Exercise: What is needed is an exact copy of the data below, pictures excluded.

Provided data:
§

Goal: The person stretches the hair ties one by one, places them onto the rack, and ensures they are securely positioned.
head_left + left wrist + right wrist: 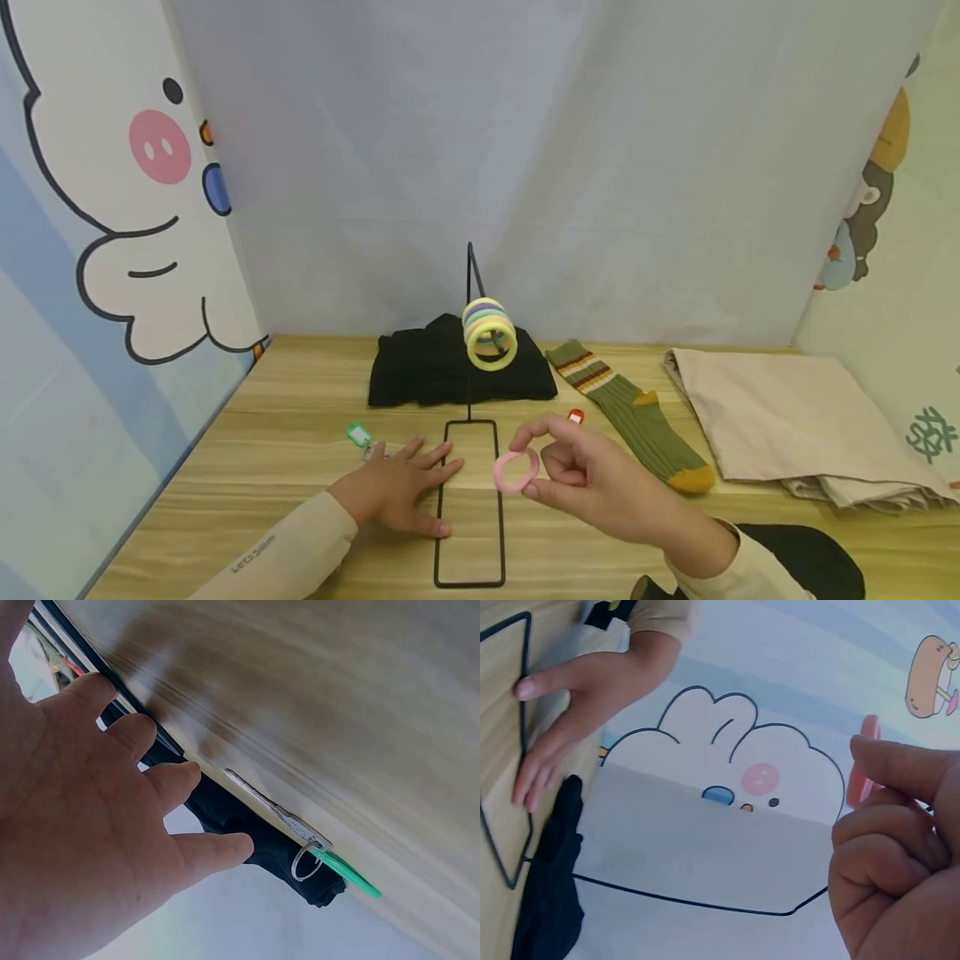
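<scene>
My right hand (600, 487) pinches a small pink hair tie (498, 475) between thumb and index finger, raised in front of the stand; the right wrist view shows the tie (857, 789) nearly edge-on. A black wire stand (502, 533) has a rectangular base on the table and an upright rod bent forward at the top. Several pastel hair ties (471, 343) hang on its arm, a yellow one foremost. With fingers spread, my left hand (401, 493) rests across the left side of the base. Beside it lies a key (277, 808) with a green tag (358, 434).
Black folded cloth (405, 367) lies behind the stand. To the right are a green striped sock (637, 425), a red tag (576, 416) partly behind my hand, and folded beige fabric (795, 417). A black item (802, 558) sits by my right sleeve. Curtains (600, 167) enclose the table.
</scene>
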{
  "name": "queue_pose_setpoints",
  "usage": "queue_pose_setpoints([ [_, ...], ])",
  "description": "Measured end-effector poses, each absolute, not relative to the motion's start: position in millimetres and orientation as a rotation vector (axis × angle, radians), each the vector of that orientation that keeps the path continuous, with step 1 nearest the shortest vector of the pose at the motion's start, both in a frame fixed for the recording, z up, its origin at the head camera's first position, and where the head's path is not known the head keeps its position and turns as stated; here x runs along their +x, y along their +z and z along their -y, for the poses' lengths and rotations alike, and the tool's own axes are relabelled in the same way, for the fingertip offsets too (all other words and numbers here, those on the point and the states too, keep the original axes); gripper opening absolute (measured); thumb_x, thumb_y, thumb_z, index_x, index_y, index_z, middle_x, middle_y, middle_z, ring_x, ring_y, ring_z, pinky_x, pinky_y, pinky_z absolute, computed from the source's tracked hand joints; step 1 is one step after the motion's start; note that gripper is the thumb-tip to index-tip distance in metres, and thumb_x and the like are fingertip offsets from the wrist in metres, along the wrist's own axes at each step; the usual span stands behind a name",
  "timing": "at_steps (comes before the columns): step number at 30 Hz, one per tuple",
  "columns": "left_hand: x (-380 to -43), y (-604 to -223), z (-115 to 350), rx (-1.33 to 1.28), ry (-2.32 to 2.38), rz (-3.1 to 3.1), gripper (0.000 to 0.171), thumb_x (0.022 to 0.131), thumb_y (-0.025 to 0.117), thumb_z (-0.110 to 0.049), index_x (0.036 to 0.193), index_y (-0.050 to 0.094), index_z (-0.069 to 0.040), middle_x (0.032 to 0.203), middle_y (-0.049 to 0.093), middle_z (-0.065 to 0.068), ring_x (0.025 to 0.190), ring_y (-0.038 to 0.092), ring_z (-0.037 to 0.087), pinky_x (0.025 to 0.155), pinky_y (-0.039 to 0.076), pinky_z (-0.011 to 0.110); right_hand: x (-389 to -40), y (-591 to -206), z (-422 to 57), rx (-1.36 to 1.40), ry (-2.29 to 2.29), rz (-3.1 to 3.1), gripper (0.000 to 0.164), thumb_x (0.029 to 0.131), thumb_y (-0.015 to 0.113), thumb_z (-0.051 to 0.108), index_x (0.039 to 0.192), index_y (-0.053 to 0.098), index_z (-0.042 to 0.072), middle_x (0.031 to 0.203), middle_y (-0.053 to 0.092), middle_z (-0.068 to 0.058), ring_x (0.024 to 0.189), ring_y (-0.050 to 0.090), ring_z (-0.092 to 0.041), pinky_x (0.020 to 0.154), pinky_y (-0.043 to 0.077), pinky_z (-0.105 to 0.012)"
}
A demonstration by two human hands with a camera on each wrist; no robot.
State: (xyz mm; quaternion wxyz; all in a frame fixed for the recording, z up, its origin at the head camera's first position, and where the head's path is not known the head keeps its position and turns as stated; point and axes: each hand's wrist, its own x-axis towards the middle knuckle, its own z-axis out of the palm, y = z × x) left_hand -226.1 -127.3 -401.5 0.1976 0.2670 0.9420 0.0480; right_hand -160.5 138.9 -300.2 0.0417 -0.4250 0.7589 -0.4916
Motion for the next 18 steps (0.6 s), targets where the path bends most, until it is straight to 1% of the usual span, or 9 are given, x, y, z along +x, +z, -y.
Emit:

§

Finished exercise:
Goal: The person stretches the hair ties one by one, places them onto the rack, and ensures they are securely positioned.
head_left + left wrist + right wrist: 
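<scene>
My right hand (600, 487) pinches a small pink hair tie (498, 475) between thumb and index finger, raised in front of the stand; the right wrist view shows the tie (857, 789) nearly edge-on. A black wire stand (502, 533) has a rectangular base on the table and an upright rod bent forward at the top. Several pastel hair ties (471, 343) hang on its arm, a yellow one foremost. With fingers spread, my left hand (401, 493) rests across the left side of the base. Beside it lies a key (277, 808) with a green tag (358, 434).
Black folded cloth (405, 367) lies behind the stand. To the right are a green striped sock (637, 425), a red tag (576, 416) partly behind my hand, and folded beige fabric (795, 417). A black item (802, 558) sits by my right sleeve. Curtains (600, 167) enclose the table.
</scene>
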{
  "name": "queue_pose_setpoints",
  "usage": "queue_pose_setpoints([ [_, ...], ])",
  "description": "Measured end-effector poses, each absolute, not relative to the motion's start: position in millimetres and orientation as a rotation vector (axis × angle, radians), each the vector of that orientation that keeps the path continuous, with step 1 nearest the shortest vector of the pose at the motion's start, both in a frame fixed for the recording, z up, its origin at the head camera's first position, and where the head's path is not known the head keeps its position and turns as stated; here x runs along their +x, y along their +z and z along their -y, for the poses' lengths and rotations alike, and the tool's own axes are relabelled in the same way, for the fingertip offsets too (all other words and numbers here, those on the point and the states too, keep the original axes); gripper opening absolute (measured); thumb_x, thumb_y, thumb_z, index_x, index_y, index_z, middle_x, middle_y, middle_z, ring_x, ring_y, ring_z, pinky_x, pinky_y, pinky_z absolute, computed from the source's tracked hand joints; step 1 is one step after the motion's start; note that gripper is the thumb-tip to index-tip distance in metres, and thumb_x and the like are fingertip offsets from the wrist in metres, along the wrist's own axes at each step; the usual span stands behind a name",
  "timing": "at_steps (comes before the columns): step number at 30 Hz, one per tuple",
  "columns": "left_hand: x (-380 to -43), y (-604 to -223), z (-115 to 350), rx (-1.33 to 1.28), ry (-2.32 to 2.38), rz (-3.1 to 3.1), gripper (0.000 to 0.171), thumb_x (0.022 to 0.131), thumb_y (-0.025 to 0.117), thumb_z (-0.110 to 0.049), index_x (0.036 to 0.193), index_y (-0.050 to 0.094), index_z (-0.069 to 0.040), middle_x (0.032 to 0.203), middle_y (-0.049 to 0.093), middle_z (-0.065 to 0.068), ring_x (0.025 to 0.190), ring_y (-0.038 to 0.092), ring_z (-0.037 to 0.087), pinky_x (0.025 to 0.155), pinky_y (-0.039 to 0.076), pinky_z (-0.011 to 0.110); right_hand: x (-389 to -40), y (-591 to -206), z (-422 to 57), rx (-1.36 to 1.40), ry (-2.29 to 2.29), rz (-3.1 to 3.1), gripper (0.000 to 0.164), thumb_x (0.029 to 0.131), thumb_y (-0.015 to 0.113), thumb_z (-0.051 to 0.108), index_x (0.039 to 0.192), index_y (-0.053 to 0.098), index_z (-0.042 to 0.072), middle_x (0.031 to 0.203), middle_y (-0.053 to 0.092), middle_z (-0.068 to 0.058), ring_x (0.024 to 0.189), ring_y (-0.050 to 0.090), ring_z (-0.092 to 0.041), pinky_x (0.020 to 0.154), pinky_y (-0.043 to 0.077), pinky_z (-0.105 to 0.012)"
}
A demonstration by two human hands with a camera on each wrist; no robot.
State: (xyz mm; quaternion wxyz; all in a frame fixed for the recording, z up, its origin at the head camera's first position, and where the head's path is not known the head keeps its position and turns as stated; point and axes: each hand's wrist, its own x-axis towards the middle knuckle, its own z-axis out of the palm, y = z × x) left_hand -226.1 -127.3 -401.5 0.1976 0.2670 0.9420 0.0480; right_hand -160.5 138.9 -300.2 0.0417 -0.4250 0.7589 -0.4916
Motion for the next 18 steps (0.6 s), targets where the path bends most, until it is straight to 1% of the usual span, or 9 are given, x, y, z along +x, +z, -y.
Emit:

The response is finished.